■ **Required action**: Report all lines of the data below that hold the word "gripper".

■ **Dataset extract**:
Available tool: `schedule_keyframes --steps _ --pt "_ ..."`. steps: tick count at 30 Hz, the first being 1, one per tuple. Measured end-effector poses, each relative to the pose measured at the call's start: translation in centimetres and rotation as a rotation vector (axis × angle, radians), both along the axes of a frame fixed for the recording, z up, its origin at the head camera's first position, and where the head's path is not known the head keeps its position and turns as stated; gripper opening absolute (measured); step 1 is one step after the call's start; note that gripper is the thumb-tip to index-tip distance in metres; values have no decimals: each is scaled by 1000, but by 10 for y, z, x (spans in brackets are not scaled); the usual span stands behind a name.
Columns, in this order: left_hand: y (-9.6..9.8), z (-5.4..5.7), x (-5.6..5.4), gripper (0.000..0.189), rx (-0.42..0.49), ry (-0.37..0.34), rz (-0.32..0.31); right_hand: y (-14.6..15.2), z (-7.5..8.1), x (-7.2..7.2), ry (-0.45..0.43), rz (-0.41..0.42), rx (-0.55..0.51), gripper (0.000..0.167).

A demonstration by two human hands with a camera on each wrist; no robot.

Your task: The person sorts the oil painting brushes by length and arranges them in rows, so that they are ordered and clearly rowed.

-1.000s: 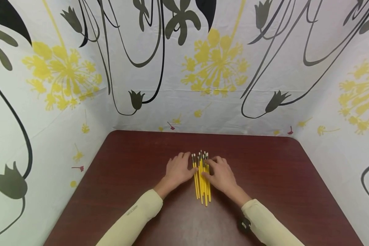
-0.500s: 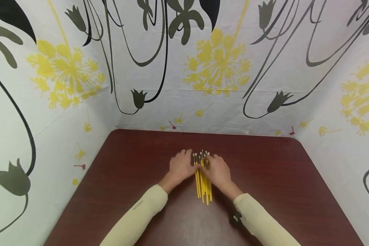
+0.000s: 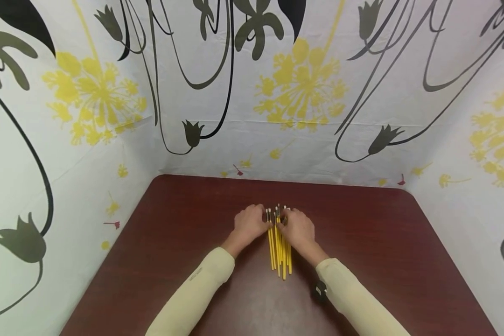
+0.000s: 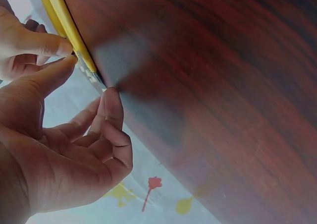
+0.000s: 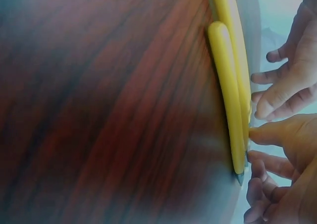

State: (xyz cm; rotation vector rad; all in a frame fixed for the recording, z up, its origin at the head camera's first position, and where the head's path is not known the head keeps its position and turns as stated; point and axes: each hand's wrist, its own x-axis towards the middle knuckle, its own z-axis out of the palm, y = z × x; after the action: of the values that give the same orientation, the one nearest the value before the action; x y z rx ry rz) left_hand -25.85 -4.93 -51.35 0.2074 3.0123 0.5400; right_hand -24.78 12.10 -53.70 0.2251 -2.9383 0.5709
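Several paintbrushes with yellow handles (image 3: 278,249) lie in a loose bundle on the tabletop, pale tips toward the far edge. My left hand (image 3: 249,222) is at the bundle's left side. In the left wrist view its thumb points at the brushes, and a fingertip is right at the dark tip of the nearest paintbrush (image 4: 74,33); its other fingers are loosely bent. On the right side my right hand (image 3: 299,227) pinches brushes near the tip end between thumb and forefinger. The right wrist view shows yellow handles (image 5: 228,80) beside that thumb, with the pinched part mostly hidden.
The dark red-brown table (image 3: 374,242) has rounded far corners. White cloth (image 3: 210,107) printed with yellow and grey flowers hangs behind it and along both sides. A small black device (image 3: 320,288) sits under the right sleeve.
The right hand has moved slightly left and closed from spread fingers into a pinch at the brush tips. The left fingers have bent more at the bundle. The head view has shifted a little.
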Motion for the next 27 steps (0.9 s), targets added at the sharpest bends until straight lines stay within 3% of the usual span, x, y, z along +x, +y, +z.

■ **The answer**:
Available tool: `schedule_keyframes --steps _ --pt "_ ..."`. steps: tick count at 30 Hz, the first being 1, one per tuple. Measured end-effector poses, each relative to the pose measured at the call's start: translation in centimetres and rotation as a rotation vector (axis × angle, radians), both along the axes of a frame fixed for the recording, z up, its origin at the head camera's first position, and where the head's path is not known the head keeps its position and turns as stated; gripper opening absolute (measured); step 1 is one step after the call's start; note that gripper is the thumb-tip to index-tip distance in metres; values have no decimals: each is scaled by 1000, but by 10 for y, z, x (spans in brackets are not scaled); the usual span stands behind a name.
Columns, in this order: left_hand: y (-9.6..9.8), z (-5.4..5.7), x (-5.6..5.4), gripper (0.000..0.189), rx (-0.42..0.49), ry (-0.37..0.34), rz (-0.32..0.31); right_hand: y (-14.6..15.2), z (-7.5..8.1), x (-7.2..7.2), ry (-0.45..0.43), rz (-0.41..0.42), rx (-0.55..0.51), gripper (0.000..0.167).

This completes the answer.